Your 90% is 2025? This suggests that you assign <10% credence to the disjunction of the following:
--The “Scaling hypothesis” is false. (One reason it could be false: Bigger does equal better, but transformative AI requires 10 orders of magnitude more compute, not 3. Another reason it could be false: We need better training environments, or better architectures, or something, in order to get something actually useful. Another reason it could be false: The scaling laws paper predicted the scaling of GPTs would start breaking down right about now. Maybe it’s correct.)
--There are major engineering hurdles that need to be crossed before people can train models 3+ orders of magnitude bigger than GPT-3.

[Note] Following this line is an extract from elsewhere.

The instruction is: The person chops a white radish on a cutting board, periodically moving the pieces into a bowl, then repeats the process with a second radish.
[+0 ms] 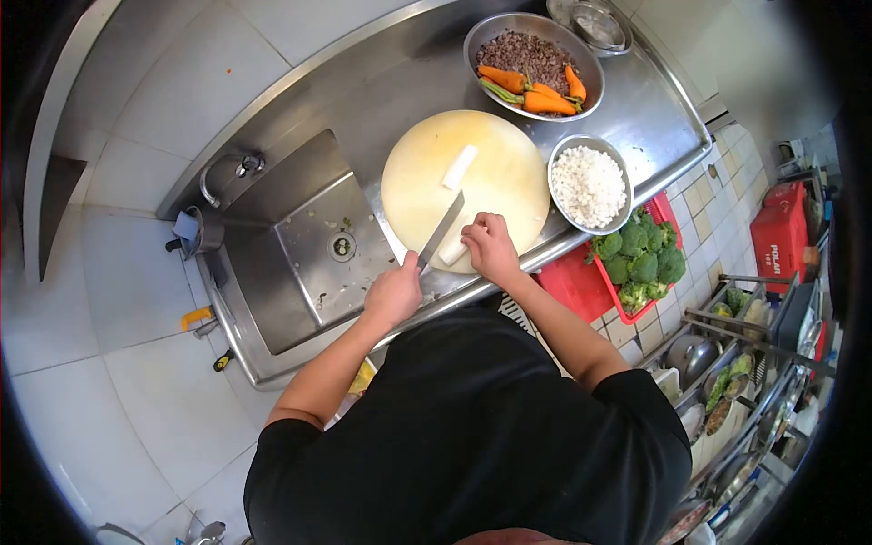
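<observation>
My left hand (pixel 395 292) is closed round the handle of a kitchen knife (pixel 443 228), its blade pointing up and away across the round cutting board (pixel 413 163). My right hand (pixel 490 245) has its fingers curled on a white vegetable piece (pixel 459 246), close beside the blade. The fingers partly hide this piece. A second long white vegetable piece (pixel 460 167) lies farther back on the board, apart from both hands. I cannot tell exactly which vegetable it is. A steel bowl (pixel 557 196) of small white chopped pieces (pixel 589 187) stands right of the board.
A steel sink (pixel 300 263) with a tap (pixel 218 177) lies to the left. Behind the board, a larger bowl (pixel 470 68) holds orange carrots (pixel 545 100) over reddish-brown grains. Broccoli (pixel 643 259) fills a red basket (pixel 627 316) below the counter edge. Shelves with food (pixel 727 372) stand at right.
</observation>
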`<state>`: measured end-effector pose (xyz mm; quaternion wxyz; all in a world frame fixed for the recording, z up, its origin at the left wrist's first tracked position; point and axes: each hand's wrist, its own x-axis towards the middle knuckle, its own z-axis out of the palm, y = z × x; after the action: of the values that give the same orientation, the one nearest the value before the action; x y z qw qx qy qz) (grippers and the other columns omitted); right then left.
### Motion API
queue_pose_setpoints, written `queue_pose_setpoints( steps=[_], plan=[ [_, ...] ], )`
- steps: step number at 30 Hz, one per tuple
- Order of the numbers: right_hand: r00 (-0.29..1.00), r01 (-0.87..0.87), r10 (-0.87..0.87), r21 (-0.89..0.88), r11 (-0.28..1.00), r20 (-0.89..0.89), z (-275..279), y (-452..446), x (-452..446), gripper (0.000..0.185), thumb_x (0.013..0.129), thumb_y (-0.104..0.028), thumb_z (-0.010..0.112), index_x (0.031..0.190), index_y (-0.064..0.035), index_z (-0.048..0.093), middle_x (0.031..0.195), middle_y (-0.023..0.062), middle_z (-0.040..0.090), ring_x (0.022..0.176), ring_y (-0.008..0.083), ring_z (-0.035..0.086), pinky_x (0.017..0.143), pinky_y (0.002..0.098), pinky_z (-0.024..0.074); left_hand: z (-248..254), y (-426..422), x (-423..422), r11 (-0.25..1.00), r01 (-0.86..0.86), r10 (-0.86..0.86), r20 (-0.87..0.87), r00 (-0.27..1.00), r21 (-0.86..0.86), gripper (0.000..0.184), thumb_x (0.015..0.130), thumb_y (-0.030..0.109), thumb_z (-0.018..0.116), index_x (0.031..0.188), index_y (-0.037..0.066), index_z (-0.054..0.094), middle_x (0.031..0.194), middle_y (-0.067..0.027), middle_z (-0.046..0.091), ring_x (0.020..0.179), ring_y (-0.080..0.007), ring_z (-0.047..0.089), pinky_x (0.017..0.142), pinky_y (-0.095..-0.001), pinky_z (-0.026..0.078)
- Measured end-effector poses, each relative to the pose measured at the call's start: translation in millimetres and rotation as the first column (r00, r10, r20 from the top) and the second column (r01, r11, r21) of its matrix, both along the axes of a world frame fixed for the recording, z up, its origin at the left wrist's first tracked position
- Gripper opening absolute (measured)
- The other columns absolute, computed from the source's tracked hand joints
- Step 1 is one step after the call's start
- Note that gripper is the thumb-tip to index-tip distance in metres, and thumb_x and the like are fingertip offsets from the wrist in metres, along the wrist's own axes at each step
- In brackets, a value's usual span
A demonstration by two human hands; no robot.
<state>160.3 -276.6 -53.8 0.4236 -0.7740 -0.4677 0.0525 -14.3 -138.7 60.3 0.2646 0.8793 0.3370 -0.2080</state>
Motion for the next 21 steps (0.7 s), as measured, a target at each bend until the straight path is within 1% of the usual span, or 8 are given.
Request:
queue_pose_setpoints(
  steps=[4, 5, 10, 12, 16, 17, 19, 21],
  plan=[
    [1.000, 0.009, -0.008, 0.067, 0.998, -0.026, -3.8, 2.5, 1.7, 0.013, 0.085, -0.008, 0.076, 0.097, -0.0090, 0.071, 0.108, 0.0129, 0.058, 0.104, 0.0334, 0.057, 0.087, 0.0429, 0.0527, -13.1, -4.1, 14.0, 0.999, 0.034, -0.033, -0.040, 0.999, 0.007, 0.025, 0.106, 0.024, 0.047, 0.124, 0.006, 0.047, 0.089, -0.0298, 0.071, 0.088, -0.0510, 0.069, 0.078, -0.0624, 0.052],
    [0.999, 0.000, 0.003, 0.069, 0.998, -0.041, -3.4, 2.7, 2.5, 0.012, 0.085, -0.007, 0.074, 0.097, -0.0090, 0.072, 0.109, 0.0131, 0.058, 0.105, 0.0338, 0.057, 0.087, 0.0429, 0.0528, -15.4, -1.4, 16.5, 0.999, 0.047, -0.046, -0.019, 0.999, 0.018, 0.024, 0.106, 0.024, 0.048, 0.123, 0.006, 0.047, 0.089, -0.0301, 0.070, 0.088, -0.0512, 0.069, 0.077, -0.0626, 0.052],
    [1.000, -0.012, 0.013, 0.033, 0.999, -0.016, 2.8, 4.2, 5.2, 0.012, 0.085, -0.006, 0.072, 0.096, -0.0095, 0.073, 0.109, 0.0129, 0.058, 0.106, 0.0332, 0.057, 0.088, 0.0415, 0.0528, 6.9, -7.2, 24.8, 0.997, 0.070, -0.072, 0.042, 0.997, 0.043, 0.022, 0.105, 0.020, 0.050, 0.121, 0.005, 0.047, 0.087, -0.0323, 0.069, 0.087, -0.0522, 0.069, 0.078, -0.0631, 0.051],
    [1.000, -0.007, 0.007, 0.034, 0.999, -0.019, 1.1, 3.5, 4.4, 0.013, 0.084, -0.006, 0.074, 0.097, -0.0086, 0.074, 0.107, 0.0124, 0.059, 0.104, 0.0329, 0.057, 0.088, 0.0409, 0.0523, 14.9, -8.0, 22.4, 0.996, 0.089, -0.089, 0.004, 0.996, 0.021, 0.022, 0.104, 0.019, 0.051, 0.119, 0.004, 0.047, 0.086, -0.0329, 0.069, 0.086, -0.0527, 0.069, 0.078, -0.0636, 0.051],
    [0.999, 0.002, -0.001, 0.024, 1.000, -0.033, -4.4, 2.8, 4.3, 0.013, 0.085, -0.005, 0.072, 0.097, -0.0109, 0.074, 0.110, 0.0109, 0.059, 0.108, 0.0318, 0.058, 0.089, 0.0404, 0.0531, 39.4, -9.9, 20.1, 0.988, 0.155, -0.153, -0.081, 0.985, 0.021, 0.023, 0.102, 0.017, 0.052, 0.120, 0.002, 0.045, 0.083, -0.0338, 0.068, 0.085, -0.0535, 0.069, 0.077, -0.0641, 0.051],
    [1.000, 0.006, -0.005, 0.031, 0.999, -0.030, -5.8, 2.5, 4.0, 0.014, 0.085, -0.005, 0.072, 0.097, -0.0111, 0.074, 0.111, 0.0106, 0.060, 0.108, 0.0317, 0.058, 0.089, 0.0404, 0.0531, 24.7, -8.7, 20.0, 0.989, 0.145, -0.144, -0.071, 0.987, 0.016, 0.023, 0.103, 0.017, 0.051, 0.119, 0.002, 0.045, 0.084, -0.0339, 0.068, 0.085, -0.0539, 0.068, 0.076, -0.0644, 0.050],
    [0.999, 0.013, -0.012, 0.033, 0.999, -0.040, -6.5, 1.0, 4.8, 0.014, 0.085, -0.006, 0.073, 0.097, -0.0114, 0.074, 0.111, 0.0102, 0.060, 0.109, 0.0315, 0.058, 0.090, 0.0405, 0.0533, -22.3, -7.2, 18.6, 0.993, 0.118, -0.118, -0.048, 0.992, 0.008, 0.022, 0.105, 0.018, 0.049, 0.119, 0.002, 0.043, 0.086, -0.0341, 0.068, 0.083, -0.0547, 0.067, 0.075, -0.0650, 0.049],
    [0.998, 0.025, -0.023, 0.029, 0.999, -0.065, -4.9, 2.4, 3.7, 0.014, 0.085, -0.006, 0.073, 0.098, -0.0115, 0.074, 0.112, 0.0101, 0.061, 0.110, 0.0313, 0.058, 0.090, 0.0406, 0.0534, -34.1, -3.4, 31.5, 0.992, 0.123, -0.123, 0.008, 0.992, 0.013, 0.022, 0.102, 0.015, 0.052, 0.117, 0.002, 0.042, 0.083, -0.0340, 0.068, 0.083, -0.0543, 0.068, 0.075, -0.0645, 0.051]
  ],
)
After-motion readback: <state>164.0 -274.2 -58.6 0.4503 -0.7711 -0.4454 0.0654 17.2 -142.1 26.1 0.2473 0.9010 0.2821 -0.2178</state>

--There is some other bottleneck (chip fab production speed?) that slows things down a few more years.
--There is some sort of war or conflict that destroys (or distracts resources from) multibillion-dollar AI projects.

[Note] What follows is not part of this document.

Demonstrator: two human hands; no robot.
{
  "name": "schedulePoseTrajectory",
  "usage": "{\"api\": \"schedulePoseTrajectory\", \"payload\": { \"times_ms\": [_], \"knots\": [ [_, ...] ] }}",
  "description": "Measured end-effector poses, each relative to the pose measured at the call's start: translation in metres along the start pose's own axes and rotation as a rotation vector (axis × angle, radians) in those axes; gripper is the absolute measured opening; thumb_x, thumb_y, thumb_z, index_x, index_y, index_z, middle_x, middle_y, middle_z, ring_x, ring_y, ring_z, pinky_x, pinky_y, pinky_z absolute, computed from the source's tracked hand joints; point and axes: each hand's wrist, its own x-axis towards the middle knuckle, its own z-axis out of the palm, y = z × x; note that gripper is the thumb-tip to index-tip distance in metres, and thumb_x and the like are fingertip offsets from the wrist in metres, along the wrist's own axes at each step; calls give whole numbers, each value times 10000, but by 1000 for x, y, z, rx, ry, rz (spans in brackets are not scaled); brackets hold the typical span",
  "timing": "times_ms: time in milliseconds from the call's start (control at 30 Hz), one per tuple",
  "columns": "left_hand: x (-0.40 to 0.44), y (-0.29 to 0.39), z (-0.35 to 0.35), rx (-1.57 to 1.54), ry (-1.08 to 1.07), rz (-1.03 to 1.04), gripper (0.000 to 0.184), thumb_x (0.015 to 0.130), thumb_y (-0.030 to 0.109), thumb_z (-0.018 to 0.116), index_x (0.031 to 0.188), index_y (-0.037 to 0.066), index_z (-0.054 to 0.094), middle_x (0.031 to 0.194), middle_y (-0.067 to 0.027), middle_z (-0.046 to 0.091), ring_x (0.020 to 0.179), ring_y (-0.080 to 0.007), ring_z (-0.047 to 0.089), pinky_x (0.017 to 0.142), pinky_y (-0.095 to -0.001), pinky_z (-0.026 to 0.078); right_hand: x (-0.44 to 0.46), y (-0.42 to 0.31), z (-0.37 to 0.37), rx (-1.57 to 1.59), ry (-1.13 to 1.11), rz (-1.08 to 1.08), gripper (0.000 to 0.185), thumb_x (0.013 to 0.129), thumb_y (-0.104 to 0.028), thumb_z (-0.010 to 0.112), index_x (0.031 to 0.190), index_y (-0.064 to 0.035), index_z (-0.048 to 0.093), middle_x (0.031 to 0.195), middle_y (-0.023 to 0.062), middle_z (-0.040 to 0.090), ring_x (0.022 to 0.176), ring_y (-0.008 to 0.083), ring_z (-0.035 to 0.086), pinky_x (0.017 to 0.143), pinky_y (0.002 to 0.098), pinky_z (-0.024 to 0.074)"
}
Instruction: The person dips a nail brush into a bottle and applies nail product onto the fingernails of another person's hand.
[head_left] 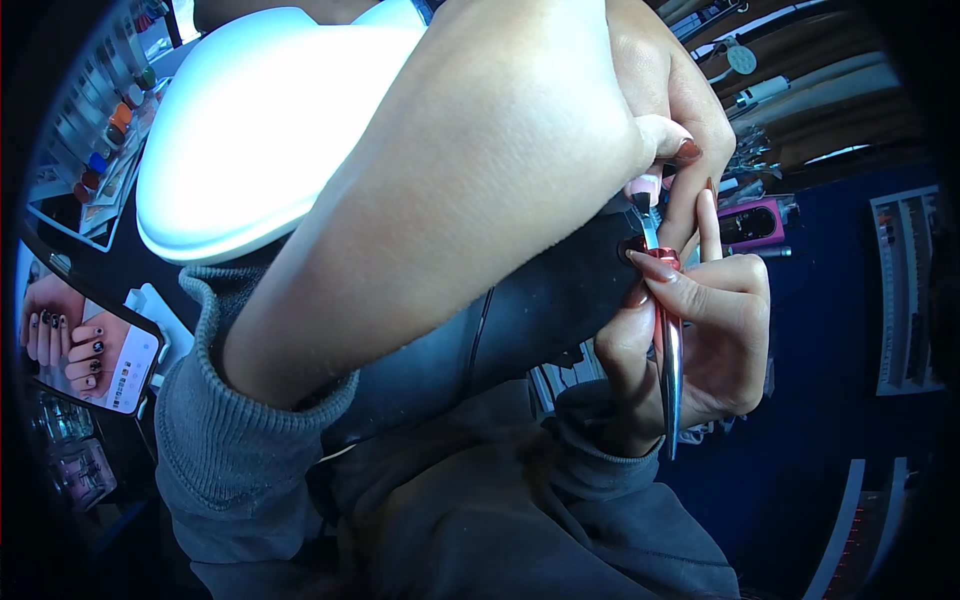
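Observation:
My right hand pinches a slim nail brush with a silver handle and a red collar. The brush's flat tip points up and meets a fingernail, which is pink with a dark patch at its edge. My left forearm, in a grey knitted cuff, crosses the middle of the view. My left hand is bent around that finger, its brown-nailed thumb close beside the nail. Most of the held finger and the rest of its hand are hidden. Below lies a black padded rest.
A bright white lamp glows at upper left. A phone shows a photo of painted nails. Small bottles stand at far left. A pink device lies right of my hands; a grey rack sits at far right.

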Motion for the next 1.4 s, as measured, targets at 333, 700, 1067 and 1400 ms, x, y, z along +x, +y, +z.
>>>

Seems to me that this disjunction should get at least 50% probability. Heck, I think my credence in the scaling hypothesis is only about 50%.
To be clear, 90% is the probability of getting transformative AI before 2025 conditional on (i) “GPT-6 or GPT-7 might do it” and (ii) we get a model 100x larger than GPT-3 in a matter of months. So essentially the question boils down to how long would it take to get to something like GPT-6 given that we’re already at GPT-4 at the end of the year.

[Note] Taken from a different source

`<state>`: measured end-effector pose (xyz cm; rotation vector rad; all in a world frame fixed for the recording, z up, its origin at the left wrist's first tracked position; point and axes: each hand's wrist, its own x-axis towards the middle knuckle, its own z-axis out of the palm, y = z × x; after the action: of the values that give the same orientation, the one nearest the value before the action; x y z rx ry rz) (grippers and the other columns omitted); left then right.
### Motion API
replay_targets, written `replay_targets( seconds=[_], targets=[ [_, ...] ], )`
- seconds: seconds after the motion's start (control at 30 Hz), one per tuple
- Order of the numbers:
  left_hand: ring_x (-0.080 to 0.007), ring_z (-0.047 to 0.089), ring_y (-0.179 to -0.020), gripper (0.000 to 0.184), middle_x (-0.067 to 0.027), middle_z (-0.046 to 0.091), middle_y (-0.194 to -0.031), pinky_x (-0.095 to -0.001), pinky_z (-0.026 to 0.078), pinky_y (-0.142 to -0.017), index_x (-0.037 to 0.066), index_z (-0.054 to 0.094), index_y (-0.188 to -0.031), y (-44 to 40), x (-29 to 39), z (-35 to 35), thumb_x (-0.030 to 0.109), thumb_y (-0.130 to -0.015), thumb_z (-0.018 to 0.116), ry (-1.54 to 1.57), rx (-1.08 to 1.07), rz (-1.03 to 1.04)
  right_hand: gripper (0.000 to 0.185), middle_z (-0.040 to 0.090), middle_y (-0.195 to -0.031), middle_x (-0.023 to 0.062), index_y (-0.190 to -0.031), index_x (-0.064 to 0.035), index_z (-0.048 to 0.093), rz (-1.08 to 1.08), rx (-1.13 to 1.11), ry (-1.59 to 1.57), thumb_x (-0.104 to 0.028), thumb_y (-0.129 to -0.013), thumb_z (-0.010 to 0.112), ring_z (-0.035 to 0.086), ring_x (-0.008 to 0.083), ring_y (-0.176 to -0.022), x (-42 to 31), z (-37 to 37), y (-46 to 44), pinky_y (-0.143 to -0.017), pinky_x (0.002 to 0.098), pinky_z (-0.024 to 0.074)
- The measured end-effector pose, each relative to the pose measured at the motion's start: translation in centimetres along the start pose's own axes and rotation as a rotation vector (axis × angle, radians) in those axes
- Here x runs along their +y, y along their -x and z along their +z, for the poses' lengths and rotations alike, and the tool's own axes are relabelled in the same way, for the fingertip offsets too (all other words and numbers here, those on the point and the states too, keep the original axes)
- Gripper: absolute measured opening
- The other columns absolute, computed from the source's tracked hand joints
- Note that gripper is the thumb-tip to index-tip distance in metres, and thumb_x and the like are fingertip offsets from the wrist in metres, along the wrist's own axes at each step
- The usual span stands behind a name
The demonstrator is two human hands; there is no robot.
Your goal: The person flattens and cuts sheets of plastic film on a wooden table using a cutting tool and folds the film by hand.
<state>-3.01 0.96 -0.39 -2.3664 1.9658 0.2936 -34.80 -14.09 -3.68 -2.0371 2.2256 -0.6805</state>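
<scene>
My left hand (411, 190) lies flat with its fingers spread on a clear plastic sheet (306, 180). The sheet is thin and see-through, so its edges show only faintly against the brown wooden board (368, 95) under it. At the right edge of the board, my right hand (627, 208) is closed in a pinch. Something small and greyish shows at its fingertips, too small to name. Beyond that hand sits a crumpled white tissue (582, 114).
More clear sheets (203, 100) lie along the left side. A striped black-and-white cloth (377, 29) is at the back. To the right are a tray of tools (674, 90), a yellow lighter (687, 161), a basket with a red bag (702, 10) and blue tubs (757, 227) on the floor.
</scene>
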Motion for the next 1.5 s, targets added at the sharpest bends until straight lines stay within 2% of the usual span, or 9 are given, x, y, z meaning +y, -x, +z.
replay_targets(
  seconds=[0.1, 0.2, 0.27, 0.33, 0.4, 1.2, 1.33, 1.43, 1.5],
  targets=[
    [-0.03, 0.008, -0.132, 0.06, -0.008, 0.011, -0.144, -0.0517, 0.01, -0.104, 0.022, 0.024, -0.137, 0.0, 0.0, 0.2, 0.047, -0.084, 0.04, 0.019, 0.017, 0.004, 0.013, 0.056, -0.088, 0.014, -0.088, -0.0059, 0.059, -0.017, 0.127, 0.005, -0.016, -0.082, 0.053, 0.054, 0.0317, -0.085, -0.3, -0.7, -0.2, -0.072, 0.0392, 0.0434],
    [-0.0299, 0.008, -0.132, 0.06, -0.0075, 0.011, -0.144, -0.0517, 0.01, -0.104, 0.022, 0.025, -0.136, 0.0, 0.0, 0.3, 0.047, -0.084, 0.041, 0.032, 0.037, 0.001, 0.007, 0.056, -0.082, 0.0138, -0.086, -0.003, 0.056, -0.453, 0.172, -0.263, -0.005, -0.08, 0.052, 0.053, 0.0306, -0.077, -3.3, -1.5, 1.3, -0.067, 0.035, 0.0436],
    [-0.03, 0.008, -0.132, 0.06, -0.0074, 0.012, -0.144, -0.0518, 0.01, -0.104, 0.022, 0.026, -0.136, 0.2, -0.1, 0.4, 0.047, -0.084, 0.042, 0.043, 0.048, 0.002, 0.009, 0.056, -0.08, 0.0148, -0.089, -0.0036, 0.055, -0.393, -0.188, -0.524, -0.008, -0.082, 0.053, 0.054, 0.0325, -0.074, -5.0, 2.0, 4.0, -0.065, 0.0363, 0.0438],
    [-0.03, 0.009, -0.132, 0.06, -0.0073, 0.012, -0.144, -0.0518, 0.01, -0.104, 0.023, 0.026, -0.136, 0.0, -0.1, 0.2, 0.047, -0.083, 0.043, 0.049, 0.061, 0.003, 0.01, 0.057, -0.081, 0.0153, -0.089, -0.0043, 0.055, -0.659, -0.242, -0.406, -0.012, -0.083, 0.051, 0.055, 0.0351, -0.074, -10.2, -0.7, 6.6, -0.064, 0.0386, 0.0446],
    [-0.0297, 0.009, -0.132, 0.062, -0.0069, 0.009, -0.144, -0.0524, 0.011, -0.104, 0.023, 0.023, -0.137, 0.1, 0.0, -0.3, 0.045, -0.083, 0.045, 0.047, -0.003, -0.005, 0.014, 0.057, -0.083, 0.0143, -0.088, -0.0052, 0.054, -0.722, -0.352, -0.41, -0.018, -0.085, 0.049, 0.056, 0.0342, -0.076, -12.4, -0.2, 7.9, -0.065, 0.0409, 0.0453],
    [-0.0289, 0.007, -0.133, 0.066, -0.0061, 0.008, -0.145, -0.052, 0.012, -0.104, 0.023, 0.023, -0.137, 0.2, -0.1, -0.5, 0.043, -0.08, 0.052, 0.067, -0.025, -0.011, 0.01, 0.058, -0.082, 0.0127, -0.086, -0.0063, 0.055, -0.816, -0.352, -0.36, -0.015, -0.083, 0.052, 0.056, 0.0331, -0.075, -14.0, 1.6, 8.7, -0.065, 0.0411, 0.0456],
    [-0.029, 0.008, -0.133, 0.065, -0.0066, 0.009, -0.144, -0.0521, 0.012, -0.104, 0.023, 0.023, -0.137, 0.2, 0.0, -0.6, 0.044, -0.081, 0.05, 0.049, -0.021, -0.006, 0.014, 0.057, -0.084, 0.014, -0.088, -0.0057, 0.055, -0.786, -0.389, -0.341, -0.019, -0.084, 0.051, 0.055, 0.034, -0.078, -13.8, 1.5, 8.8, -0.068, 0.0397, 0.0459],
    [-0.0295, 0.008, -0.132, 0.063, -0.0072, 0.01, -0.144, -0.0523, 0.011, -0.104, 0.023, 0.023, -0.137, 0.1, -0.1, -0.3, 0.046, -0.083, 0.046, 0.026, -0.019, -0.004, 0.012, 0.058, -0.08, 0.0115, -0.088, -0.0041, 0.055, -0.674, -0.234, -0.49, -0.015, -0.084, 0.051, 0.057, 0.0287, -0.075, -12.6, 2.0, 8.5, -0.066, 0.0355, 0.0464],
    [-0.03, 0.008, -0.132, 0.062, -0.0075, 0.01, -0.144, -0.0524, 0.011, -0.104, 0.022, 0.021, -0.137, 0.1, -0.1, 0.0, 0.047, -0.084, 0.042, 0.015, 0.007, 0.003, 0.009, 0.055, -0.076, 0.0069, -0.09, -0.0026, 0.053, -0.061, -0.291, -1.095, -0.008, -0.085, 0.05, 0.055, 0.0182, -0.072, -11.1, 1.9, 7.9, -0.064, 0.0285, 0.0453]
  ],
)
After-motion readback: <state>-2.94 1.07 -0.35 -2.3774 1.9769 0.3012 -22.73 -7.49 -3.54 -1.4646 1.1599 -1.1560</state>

-- re scaling hypothesis: I agree that there might be compute bottlenecks. I’m not sure how compute scales with model size, but assuming that we’re aiming for a GPT-6 size model, we’re actually aiming for roughly 6-9 orders of magnitude bigger models (~100-1000x scale up each), not 3, so the same would hold for compute? For architecture, I’m assuming for each scaling they find new architecture hacks etc. to make it work. It’s true that I’m not taking into account major architecture changes, which might take more time to find. I haven’t looked into the Scaling law paper, what’s the main argument for it breaking down about now?
-- engineering hurdles: again, it’s assuming (ii), i.e. we get GPT-4 in a matter of months. As for the next engineering hurdles, it’s important to note that this leaves between 5y and 5y and 4 months to solve them (for the next two iterations GPT-5 and GPT-6).
-- for chip fab production speed, it’s true that if we ask for 10^10 bigger models, the chip economy might take some time to adapt. However, my main intuition is that we could get better chips (like we got TPUs), or that people would have found more efficient ways to train LM (like people are showing how to train GPT-3 more efficiently now).
-- re political instability/war: it could change how things evolve for worse. There’s also strong economic incentives to develop transformative AI _for_ war.